Third, 80 percent of the businesses put up for sale will not close. Two reasons explain this high number: (1) poor strategic exit planning and (2) overestimating the value of the business. Though 96% of baby boomers agree that planning an exit strategy is important, 88 percent do not have one. You would expect well-thought-out plans to get the most money out of the business would be in place before going to market since on average 70 percent of the business owner’s net worth is tied up in illiquidable assets. Unfortunately, this isn’t the case; most owners skip the strategic exit planning and preparation phase because they are too busy managing and expanding their businesses. They jump ahead into the sales process ignoring personal financial goals, management or family dynamics, market timing, value enhancements, wealth and tax planning.
Fourth, owners do not know where to turn. Owners’ trusted advisers have limited understanding of strategic exit planning. When owners do turn to them, these advisers aren’t prepared or equipped to properly counsel their clients. Consequently, they refer the client to the “known” specialized resource in this space, the investment banker. The banker plays an important role in an external exit, but many aren’t equipped or compensated to determine an owner’s long-term financial needs and exit channels, or to implement value enhancements, strategic tax plans and wealth preservation. They are hired to sell the business externally at the highest price they can achieve.
Lessons learned from these threats are (1) begin planning early; (2) prepare your company to go to market; (3) select an interdisciplinary team of experts who can work together; (4) monitor the team with a lead consultant; and (5) execute the plan when the timing is right.

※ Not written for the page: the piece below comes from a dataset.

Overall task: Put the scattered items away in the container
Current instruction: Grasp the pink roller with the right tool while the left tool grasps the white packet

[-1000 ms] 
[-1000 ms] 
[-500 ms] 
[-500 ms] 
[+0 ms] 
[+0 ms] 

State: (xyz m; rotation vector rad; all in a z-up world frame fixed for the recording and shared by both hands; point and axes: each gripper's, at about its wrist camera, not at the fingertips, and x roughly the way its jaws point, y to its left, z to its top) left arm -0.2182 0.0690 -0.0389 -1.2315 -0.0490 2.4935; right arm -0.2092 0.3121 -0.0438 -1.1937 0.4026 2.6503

Exit planning and execution are a process, not an event.
Gary Miller is founder and CEO of GEM Strategy Management Inc., www.gemstrategymanagement.com, a management consulting firm advising middle market companies and their sponsors on strategic business planning, growth and expansion strategies, raising growth capital, preparing them for sale and taking them to market. He can be reached at 877-792-0972 and email@example.com.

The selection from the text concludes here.